The Minor

This week’s feature is the Public History Minor at Union College. According to the website for the minor:

Public history is history presented or practiced outside the classroom – in museums, monuments, historic sites, battlefields, archives, digital history and film.

Students enrolled in the minor take seven courses, including Monuments, Museum, and Movies: Introduction to Public History; an internship or The Museum: Theory and Practice; plus elective courses from a pre-approved list. 

Two Interesting Courses

HST 124 –  Monuments, Museums, and Movies: Introduction to Public History

This course will provide an overview of public history, defined as the presentation of history to a general public audience. Students will learn the theory, methods, and practice of public history in its various dimensions, including museums, monuments, historic sites, and films; they will explore the controversies that emerge in public history settings, including the battle over the Enola Gay, the Holocaust Museum, and commemorations of September 11th; and they will engage in a public history project in the Schenectady area.
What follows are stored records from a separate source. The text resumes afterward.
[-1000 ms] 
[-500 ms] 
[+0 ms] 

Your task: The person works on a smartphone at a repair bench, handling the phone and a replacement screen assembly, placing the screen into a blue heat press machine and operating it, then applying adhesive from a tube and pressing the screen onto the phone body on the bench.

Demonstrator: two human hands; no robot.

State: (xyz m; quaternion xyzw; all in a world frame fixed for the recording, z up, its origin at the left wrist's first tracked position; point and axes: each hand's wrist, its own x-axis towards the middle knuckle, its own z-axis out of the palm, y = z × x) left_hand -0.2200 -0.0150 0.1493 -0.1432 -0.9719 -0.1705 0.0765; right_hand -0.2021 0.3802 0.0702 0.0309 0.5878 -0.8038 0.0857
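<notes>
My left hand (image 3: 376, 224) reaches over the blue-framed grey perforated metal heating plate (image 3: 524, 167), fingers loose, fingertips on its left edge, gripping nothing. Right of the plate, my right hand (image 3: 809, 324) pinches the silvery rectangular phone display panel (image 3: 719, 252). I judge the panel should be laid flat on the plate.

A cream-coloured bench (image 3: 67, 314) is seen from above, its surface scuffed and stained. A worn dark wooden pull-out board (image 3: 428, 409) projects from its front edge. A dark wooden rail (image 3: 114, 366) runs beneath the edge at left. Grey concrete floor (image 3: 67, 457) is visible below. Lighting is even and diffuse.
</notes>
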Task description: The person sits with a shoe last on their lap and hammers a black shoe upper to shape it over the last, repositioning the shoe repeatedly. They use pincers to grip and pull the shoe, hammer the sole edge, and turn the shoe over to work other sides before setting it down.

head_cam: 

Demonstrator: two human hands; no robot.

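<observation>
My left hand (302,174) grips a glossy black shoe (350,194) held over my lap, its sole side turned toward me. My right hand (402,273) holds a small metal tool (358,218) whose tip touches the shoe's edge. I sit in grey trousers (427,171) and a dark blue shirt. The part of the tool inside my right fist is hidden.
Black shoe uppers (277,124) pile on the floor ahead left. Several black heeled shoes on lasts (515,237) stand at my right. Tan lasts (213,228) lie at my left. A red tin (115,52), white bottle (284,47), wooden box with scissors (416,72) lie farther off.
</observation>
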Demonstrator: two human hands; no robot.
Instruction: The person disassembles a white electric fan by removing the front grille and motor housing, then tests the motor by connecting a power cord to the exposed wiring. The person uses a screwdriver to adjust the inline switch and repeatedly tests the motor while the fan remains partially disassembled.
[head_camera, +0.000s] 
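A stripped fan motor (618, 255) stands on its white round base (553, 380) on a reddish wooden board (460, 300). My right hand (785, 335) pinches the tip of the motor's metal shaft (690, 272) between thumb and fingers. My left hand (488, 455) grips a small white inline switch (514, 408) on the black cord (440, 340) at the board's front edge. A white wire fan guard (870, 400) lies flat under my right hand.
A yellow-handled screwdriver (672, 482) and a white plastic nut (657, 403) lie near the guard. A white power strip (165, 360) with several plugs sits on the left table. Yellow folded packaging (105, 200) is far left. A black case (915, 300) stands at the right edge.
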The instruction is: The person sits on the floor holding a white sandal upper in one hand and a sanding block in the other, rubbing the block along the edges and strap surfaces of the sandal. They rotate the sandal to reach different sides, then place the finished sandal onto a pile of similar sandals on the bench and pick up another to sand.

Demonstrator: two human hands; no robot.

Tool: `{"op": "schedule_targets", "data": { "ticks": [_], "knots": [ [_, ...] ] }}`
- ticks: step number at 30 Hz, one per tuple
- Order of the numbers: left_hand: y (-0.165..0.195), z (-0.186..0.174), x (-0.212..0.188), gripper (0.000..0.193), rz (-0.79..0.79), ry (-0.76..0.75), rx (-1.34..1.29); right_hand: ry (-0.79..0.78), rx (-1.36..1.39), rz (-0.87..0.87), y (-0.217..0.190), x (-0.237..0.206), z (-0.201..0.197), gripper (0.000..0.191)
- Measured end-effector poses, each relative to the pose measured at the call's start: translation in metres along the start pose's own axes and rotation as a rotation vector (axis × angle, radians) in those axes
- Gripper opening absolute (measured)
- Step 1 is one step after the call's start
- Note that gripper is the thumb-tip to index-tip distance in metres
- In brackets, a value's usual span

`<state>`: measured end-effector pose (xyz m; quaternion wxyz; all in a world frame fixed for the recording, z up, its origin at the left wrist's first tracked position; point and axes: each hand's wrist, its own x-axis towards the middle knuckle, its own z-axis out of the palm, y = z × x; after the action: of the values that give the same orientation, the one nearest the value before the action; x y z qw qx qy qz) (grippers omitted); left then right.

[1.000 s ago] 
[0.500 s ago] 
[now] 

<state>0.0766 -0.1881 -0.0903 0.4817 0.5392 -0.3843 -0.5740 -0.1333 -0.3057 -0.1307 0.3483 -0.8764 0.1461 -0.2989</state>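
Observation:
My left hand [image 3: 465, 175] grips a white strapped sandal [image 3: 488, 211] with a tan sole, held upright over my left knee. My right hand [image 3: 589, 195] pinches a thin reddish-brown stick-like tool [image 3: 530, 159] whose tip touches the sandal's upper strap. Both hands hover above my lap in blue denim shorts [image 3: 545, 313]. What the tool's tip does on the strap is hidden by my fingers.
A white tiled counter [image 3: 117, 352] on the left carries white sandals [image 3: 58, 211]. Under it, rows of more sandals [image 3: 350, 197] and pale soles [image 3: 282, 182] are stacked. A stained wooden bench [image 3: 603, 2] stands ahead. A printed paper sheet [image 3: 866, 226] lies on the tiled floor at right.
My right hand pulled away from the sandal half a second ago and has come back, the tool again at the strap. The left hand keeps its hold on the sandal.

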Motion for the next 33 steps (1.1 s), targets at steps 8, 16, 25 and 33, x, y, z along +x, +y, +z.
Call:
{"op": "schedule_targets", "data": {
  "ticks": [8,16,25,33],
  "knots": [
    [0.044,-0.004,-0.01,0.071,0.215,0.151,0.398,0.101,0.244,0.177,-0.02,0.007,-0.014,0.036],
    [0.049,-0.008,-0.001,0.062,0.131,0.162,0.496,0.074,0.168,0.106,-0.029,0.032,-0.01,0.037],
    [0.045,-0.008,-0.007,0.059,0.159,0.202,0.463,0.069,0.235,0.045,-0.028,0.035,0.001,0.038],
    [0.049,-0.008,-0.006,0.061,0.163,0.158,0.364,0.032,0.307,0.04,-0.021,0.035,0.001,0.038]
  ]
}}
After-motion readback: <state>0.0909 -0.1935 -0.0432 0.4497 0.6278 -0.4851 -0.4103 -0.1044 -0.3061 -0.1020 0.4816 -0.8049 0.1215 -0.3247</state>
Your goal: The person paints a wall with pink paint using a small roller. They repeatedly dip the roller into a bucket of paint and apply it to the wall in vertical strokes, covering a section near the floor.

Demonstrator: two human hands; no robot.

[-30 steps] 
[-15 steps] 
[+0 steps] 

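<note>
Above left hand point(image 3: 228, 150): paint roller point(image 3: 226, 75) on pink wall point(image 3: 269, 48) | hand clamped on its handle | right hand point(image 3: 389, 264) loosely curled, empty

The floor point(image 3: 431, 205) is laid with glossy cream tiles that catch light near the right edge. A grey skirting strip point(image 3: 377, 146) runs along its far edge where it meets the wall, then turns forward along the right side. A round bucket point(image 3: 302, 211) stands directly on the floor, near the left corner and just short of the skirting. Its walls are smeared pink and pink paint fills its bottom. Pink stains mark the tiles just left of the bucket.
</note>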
HST 324 –  Race in American Memory

“The struggle of man against power,” wrote Milan Kundera, “is the struggle of memory against forgetting.” This course will examine that struggle as it has taken place in the United States around the issue of race. How have Americans as a nation chosen to remember events that involved race? How and by whom were these collective memories constructed? In what ways were they contested? How have they changed over time? We will explore these issues focusing on such phenomena as Indian removal, slavery, the Civil War, Jim Crow, Japanese internment and World War II, and the Civil Rights movement, examining depictions in public history and popular cultural forms, including memorials, museums, battlefields, literature, and film.

Five Possible Complementary Majors at Union College:

Unique Opportunities Within the Minor

From the website:

Students complete a public history internship at an approved site of their choosing. Students have interned at the New York State Museum, U.S.S. Slater (the Destroyer Escort Historical Museum), Adirondack Museum and Hancock Shaker Village.

In addition, the Department of History offers two mini-terms that focus on public history:

The Civil Rights Public History mini-term takes students on a tour of the sites of major civil rights actions in the south. The mini-term begins in Charleston, S.C., with visits to a slave mart, a slave port and plantations with slave cabins. The next two weeks are spent traveling to the sites of major civil rights actions and meeting with civil rights veterans. The tour ends in New Orleans, celebrating African-American culture while considering the enormous successes and persistent limits of the civil rights movement.

The South Africa mini-term explores a number of historical and natural sites, including Kruger National Park, Robben Island Prison (where Nelson Mandela spent 18 of his 27 years in prison) and Soweto Township. Students learn about the way South Africans, both white and black, remember their history under Apartheid.